AIM OF THE EXERCISE: Each line in the listing below that contains "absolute" should be returned.

INFORMATION SUPPLIED:
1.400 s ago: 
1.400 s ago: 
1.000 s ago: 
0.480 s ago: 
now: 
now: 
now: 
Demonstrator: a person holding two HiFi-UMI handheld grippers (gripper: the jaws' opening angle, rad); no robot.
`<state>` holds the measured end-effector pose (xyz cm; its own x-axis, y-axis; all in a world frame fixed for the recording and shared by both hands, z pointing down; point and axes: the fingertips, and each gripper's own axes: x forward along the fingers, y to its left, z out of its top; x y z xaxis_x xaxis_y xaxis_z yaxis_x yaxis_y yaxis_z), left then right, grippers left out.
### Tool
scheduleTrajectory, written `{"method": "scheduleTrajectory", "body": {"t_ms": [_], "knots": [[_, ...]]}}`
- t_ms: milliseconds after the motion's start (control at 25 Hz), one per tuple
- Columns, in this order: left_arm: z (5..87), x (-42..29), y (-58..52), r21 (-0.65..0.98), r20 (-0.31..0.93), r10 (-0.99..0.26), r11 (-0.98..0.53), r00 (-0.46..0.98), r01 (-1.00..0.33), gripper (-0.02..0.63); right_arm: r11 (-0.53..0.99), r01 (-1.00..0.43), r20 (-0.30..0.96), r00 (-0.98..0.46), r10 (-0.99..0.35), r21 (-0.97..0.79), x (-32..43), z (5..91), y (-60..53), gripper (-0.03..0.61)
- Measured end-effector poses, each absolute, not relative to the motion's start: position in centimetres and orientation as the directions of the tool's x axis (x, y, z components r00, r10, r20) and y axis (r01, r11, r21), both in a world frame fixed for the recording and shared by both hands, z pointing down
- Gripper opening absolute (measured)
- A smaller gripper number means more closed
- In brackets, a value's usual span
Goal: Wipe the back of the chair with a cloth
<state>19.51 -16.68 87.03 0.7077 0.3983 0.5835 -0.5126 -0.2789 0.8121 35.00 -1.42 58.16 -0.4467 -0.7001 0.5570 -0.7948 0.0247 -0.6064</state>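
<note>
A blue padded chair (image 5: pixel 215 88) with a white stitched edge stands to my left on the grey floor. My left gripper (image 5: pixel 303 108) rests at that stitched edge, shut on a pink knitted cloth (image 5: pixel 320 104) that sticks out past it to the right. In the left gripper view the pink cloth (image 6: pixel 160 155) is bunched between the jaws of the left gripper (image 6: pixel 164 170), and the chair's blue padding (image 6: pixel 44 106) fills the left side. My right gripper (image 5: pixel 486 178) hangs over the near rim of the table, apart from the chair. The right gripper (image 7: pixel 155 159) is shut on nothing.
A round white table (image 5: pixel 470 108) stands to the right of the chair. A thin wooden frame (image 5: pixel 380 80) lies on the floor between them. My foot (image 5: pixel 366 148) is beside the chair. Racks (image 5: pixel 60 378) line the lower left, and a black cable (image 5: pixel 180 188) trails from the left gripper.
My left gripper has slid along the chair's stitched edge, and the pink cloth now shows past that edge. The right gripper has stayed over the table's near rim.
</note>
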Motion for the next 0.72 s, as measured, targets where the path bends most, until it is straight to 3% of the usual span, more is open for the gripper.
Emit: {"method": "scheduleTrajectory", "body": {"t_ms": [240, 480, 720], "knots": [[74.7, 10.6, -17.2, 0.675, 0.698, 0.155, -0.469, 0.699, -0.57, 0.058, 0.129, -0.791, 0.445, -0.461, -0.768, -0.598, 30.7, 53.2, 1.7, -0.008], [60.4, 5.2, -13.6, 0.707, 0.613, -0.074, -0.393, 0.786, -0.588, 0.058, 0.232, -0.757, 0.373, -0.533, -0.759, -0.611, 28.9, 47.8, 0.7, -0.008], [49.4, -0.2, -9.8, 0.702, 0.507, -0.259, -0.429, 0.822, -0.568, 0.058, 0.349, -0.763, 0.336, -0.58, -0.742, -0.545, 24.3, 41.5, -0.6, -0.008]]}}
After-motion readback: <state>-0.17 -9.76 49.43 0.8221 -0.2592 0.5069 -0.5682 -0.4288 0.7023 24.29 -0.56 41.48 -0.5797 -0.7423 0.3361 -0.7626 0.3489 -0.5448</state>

ANSWER AREA:
- Measured end-effector poses, each absolute, not relative to the motion's start: position in centimetres and orientation as the directions of the tool's x axis (x, y, z components r00, r10, r20) and y axis (r01, r11, r21), both in a world frame fixed for the recording and shared by both hands, z pointing down
- Gripper opening absolute (measured)

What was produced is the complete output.